There’s a big problem with this strategy however. It’s what I call the Catholic relative conundrum. Back when being gay was a bigger sin than being a Tory, the Catholic relatives of gay people were confronted with a problem. On the one hand the authority of the church taught them that gay people were “intrinsically disordered” and were doomed to a life of misery and transient sordid affairs. On the other hand they were confronted with the reality of gay family members getting on with life and being perfectly happy in stable relationships. So who to believe? The evidence from authority, or the evidence of your own eyes and ears? The eyes and ears invariably have it.
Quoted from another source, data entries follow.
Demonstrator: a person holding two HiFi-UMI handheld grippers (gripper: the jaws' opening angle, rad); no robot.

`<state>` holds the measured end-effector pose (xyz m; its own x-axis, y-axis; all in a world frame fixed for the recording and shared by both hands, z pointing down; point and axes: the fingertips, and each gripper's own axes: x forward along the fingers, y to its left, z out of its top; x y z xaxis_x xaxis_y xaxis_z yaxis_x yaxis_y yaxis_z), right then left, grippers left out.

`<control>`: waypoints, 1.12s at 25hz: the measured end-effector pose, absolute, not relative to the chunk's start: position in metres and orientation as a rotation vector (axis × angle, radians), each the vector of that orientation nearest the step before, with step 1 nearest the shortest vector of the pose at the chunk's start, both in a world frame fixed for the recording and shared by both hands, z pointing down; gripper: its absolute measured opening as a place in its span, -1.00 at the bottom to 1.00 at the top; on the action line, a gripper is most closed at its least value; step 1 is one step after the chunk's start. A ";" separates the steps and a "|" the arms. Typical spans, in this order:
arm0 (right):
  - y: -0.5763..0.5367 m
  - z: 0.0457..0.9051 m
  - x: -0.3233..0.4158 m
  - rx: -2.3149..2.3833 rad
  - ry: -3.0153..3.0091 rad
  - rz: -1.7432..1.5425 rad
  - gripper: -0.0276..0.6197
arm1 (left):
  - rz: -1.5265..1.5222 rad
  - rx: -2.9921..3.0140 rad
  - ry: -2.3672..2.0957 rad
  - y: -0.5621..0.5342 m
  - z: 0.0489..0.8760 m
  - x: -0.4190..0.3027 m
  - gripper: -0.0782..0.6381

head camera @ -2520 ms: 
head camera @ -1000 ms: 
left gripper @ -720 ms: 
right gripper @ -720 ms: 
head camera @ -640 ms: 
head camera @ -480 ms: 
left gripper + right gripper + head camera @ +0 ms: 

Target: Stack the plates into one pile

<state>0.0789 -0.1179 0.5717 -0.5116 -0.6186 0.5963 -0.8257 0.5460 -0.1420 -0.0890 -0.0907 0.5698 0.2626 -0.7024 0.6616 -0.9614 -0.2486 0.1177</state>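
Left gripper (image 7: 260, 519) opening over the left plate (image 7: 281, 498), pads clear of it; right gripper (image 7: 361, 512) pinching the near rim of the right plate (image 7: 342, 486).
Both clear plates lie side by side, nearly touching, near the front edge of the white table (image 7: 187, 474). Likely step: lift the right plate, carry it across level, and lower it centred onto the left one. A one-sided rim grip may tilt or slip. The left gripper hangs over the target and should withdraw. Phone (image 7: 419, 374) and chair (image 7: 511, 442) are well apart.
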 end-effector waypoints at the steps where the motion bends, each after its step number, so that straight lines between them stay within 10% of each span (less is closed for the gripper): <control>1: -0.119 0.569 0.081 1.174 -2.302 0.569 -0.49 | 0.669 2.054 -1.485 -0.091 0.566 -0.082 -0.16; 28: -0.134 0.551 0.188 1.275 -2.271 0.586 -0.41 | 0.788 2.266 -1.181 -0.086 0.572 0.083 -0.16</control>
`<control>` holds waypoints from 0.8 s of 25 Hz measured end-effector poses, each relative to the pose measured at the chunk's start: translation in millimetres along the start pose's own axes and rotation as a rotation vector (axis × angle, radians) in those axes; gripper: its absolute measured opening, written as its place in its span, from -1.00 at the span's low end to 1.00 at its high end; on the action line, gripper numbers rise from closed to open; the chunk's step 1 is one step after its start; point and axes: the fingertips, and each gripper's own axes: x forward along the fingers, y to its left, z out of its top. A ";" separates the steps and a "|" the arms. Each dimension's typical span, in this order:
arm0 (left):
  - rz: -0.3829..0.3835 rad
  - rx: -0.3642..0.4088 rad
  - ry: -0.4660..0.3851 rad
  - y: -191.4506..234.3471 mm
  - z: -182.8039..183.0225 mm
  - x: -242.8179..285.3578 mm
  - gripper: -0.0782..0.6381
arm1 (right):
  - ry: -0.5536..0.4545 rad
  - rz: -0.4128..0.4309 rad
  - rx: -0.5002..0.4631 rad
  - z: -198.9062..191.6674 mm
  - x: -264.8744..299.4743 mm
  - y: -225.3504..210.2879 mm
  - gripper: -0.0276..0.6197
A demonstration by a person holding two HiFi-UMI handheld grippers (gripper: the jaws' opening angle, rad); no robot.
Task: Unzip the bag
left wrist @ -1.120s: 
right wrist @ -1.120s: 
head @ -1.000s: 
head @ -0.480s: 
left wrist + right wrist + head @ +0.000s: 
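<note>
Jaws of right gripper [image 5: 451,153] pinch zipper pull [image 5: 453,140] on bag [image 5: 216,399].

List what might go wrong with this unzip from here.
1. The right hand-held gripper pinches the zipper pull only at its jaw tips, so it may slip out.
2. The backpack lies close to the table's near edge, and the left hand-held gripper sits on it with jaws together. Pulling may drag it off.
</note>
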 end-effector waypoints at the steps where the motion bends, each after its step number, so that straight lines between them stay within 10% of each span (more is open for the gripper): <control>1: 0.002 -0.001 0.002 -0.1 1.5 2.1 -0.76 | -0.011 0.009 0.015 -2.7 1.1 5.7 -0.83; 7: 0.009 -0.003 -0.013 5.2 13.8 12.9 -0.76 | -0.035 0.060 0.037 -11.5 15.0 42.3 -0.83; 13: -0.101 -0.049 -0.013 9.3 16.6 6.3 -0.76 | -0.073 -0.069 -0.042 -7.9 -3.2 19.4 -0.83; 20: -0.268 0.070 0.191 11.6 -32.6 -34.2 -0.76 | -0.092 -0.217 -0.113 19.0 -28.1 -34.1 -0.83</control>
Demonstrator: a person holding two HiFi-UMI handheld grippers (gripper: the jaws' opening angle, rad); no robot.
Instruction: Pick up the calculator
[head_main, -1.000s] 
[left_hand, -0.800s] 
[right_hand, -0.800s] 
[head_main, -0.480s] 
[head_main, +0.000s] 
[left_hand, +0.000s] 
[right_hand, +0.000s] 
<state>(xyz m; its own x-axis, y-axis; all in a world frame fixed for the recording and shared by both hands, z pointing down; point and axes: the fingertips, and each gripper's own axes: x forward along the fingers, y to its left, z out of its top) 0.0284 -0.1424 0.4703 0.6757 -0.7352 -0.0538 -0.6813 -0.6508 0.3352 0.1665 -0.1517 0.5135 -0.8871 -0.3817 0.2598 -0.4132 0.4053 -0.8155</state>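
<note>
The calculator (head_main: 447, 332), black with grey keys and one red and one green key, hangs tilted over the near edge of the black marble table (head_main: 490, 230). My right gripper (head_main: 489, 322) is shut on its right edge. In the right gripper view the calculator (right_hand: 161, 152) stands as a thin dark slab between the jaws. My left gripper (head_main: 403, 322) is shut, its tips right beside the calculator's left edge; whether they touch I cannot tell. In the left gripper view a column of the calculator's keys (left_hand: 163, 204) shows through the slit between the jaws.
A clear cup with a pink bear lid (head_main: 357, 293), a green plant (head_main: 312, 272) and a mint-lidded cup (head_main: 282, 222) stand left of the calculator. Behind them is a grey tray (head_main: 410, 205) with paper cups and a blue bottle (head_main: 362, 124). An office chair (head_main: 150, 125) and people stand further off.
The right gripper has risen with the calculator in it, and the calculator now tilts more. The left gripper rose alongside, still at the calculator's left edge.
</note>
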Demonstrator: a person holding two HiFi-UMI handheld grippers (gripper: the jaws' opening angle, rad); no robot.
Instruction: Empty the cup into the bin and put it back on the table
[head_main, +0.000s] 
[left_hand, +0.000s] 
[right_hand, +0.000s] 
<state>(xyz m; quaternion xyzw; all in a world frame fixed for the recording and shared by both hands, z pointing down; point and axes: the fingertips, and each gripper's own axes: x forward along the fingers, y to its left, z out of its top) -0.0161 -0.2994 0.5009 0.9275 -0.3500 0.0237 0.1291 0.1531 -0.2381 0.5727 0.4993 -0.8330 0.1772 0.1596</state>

Better Together now face the same problem the Catholic church did. Demonising a group only works when your parishioners have little or no first hand experience of members of that group. It’s not Better Together which has the active, lively, and extremely numerous volunteers on the ground. But that’s not the worst of their problems, when support for independence reaches over 40% in the polls, everyone in Scotland knows a yes voter. Most know several. Many know a lot.
People who have yet to decide how to vote already know yes voters. They are family members, friends, work colleagues, acquaintances. They will not form the opinion that yes voters are people you wouldn’t want to associate with on the basis of what they are told by a political class which is already held in disrepute. The tactic will not shift the polls back towards No. It’s more likely to have the opposite effect, providing more evidence in the ears and eyes of people who already sense the disconnect between Westminster and the lives of ordinary people in Scotland.
The demonisation of yes voters, the accusations of monstering, they’re unpleasant – and are likely to intensify – but they are the sign of a No campaign which has lost its way.
Project Fear has been gulped down by its own imaginary monsters. Nessie’s having a good laugh at that.